Electronic – When and why did 5.8 GHz become an ISM band


It's common knowledge that the 2.4 GHz band was set aside for industrial, scientific, and medical (ISM) purposes due to its use in microwave heating. From what I've found, the United States proposed the creation of international ISM bands at an ITU convention in Atlantic City in 1947. Page 464 of this PDF of scanned documents from the convention (source) contains the U.S. proposal, which suggests five frequency bands centered at 13.66 MHz, 27.320 MHz, 40.980 MHz, and 2.45 GHz. Page 270 contains a concurrence from the French delegation, which proposes 13.32 MHz, 26.505 MHz, and 39.96 MHz. (There are current ISM bands around the middle of these proposed frequencies.) However, the 5.8 GHz band is not in the ISM proposals. The radio regulations (PDF page 57) that came out of the 1947 meeting list 5.65 – 5.85 GHz as an amateur radio band.

The ITU's search engine is pretty terrible, so I haven't been able to find when or why they declared 5.8 GHz to be an ISM band. A more recent document dated (1994-2007) suggests that 5.8 GHz is used for "environmental space heating" "bulk thawing and cooling", and "RF lighting", but I haven't found many mentions of those on Google. There's a mention of 5.8 GHz being used for wireless power transfer, but all of the examples are 2.45 GHz and below.

So why was 5.8 GHz chosen, and when did it happen? Microwave heating is apparently pretty flexible, so why that frequency in particular? I'd have expected 4.9 GHz, since it's a harmonic of 2.45 GHz. Is 5.8 GHz heating commonly used today, or is there some other common ISM usage of that band?

EDIT: To clarify, I'm not asking about the use of the 5.8 GHz band for unlicensed telecommunications, or about the purpose of ISM bands in general. I'm asking specifically about ISM (non-comm) uses of the 5.8 GHz band, and when it was designated for that purpose.

Best Answer

After quite an exhaustive search, I have been unable to determine when the 5.8 GHz ISM band was initially allocated. Although one document implies it was done in 1947 along with the 2.45 GHz ISM band, the ITU document you referenced makes it pretty clear the only ISM bands allocated back then were 13.66 MHz, 27.320 MHz, 40.980 MHz, and 2.45 GHz as you stated.

In 1985, the 2.45 GHz ISM band was opened up to general communication, but requiring the use of spread spectrum techniques to reduce interference from other activities on the band. In 1997, the same thing was done for the 5.8 GHz ISM band, due to the potential for severe RF congestion in the 2.4 GHz band.

So the 5.8 GHz ISM band was initially allocated sometime in the 50 year span between 1947 and 1997. Not very precise, sorry.

In the 5.8 GHz band, 5.725–5.875 GHz is specifically allocated to ISM and also used for wireless LAN (802.11/a).

BTW you wouldn't want to use the 4.9 GHz, as you wouldn't want to use a band that is the second harmonic of devices in the the busy 2.45 GHz (although all devices must be tested that they produce no harmful emissions for FCC certification, so there should theoretically be no interference).

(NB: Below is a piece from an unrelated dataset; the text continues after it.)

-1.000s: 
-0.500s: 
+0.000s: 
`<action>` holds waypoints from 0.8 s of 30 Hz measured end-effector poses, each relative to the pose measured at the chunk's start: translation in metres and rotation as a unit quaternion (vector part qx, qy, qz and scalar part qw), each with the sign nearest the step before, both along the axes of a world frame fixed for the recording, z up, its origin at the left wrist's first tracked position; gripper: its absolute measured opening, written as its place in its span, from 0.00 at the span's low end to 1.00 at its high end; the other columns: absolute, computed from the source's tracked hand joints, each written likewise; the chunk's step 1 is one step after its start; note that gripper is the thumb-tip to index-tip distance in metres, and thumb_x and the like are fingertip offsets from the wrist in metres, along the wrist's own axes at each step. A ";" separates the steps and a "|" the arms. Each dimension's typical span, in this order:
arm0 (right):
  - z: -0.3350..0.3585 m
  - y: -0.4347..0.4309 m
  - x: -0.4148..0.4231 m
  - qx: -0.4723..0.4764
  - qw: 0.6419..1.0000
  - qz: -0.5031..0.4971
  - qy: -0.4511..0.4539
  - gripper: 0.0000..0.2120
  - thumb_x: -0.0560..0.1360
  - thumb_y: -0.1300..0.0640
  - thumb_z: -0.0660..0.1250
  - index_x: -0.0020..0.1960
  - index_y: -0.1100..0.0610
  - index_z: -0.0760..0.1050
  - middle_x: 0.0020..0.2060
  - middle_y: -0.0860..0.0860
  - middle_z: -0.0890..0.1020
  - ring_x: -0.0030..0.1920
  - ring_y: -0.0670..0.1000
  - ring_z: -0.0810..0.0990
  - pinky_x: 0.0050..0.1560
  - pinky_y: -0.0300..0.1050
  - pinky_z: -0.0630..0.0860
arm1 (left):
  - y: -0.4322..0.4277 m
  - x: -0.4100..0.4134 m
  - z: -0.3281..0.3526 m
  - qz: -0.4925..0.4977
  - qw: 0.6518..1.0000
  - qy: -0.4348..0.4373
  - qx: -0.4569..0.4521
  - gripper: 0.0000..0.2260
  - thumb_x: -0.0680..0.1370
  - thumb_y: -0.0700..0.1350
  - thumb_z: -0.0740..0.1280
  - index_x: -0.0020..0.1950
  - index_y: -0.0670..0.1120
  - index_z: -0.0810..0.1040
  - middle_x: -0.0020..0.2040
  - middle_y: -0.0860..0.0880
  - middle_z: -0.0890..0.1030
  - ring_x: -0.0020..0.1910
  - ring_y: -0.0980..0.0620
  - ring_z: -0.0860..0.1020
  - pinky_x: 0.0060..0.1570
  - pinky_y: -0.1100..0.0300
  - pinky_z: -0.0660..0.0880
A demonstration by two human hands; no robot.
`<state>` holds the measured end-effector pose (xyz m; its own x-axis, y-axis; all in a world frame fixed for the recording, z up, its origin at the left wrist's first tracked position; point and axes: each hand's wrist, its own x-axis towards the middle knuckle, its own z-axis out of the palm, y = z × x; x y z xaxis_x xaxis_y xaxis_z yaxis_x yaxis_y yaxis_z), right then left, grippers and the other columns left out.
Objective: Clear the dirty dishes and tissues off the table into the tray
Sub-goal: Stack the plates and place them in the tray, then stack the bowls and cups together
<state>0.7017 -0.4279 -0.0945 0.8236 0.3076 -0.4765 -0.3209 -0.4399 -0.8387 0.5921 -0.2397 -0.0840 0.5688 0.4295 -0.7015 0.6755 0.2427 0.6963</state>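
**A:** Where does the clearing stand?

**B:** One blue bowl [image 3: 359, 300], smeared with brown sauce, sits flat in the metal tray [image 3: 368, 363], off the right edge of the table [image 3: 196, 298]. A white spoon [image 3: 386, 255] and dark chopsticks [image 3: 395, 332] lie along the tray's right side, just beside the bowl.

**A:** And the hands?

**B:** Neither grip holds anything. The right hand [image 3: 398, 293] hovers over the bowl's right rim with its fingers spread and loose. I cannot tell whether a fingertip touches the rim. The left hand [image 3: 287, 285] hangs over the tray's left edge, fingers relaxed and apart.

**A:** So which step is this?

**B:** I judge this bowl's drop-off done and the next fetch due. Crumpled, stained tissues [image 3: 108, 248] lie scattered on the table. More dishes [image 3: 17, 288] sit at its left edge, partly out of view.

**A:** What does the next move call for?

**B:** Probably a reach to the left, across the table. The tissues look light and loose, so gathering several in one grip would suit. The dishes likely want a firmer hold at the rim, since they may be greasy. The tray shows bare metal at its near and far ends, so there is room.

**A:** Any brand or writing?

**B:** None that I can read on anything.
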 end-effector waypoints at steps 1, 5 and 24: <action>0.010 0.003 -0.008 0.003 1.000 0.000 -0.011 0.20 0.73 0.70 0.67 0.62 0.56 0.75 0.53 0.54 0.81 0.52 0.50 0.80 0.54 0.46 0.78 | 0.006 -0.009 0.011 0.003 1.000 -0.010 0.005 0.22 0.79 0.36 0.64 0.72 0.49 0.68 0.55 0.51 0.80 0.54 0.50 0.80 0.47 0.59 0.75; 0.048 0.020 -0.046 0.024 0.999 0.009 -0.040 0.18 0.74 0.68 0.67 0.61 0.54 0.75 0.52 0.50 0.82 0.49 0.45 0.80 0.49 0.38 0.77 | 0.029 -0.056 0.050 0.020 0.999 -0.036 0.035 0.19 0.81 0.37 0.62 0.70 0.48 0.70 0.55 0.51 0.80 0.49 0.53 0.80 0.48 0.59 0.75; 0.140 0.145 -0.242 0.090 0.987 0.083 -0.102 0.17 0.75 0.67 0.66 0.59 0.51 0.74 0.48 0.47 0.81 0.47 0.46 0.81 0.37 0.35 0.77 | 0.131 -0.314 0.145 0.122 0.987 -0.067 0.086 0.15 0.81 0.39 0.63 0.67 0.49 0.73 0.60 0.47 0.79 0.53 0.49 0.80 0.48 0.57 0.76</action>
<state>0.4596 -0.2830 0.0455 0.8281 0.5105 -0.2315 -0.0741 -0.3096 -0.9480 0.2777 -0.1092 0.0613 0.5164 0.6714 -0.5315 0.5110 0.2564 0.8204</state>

Besides avoiding congestion in the 2.45 GHz band, using the 5.8 GHz band allows for higher data rates.

However operating in a higher frequency band increases the noise level, obstacles and walls are more opaque to transmissions and a higher bit rate requires more SNR (Signal Noise Ratio), which means a reduced range compared to 2.4 GHz products.

Some of the products that specifically make use of the 5.8 GHz band are baby monitors, cordless phones, and cameras (mentioned, for example, here and several other documents). It's not clear to me whether cordless telephones should be classified as ISM or communications -- I guess it depends on whether they use spread spectrum or not.

I also found this digital microwave radio that has a bandwidth of 39 MHz and a range of 45 Km. It is a wireless extension of a STM-1 fiber optic network. So this would definitely be an ISM application.

Research in using RFID technology in the 5.8 GHz ISM band is being carried out also.